Task brief:
Print every line below. Match each one exactly.
Data excerpt: Begin
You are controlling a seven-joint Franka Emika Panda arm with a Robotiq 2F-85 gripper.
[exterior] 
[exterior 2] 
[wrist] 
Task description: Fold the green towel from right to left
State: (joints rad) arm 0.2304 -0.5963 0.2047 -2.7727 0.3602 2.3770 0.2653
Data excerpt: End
Completed exercise:
You are controlling a seven-joint Franka Emika Panda arm with a Robotiq 2F-85 gripper.
[exterior] 
[exterior 2] 
[wrist] 
Task description: Fold the green towel from right to left
State: (joints rad) arm 0.2304 -0.5963 0.2047 -2.7727 0.3602 2.3770 0.2653

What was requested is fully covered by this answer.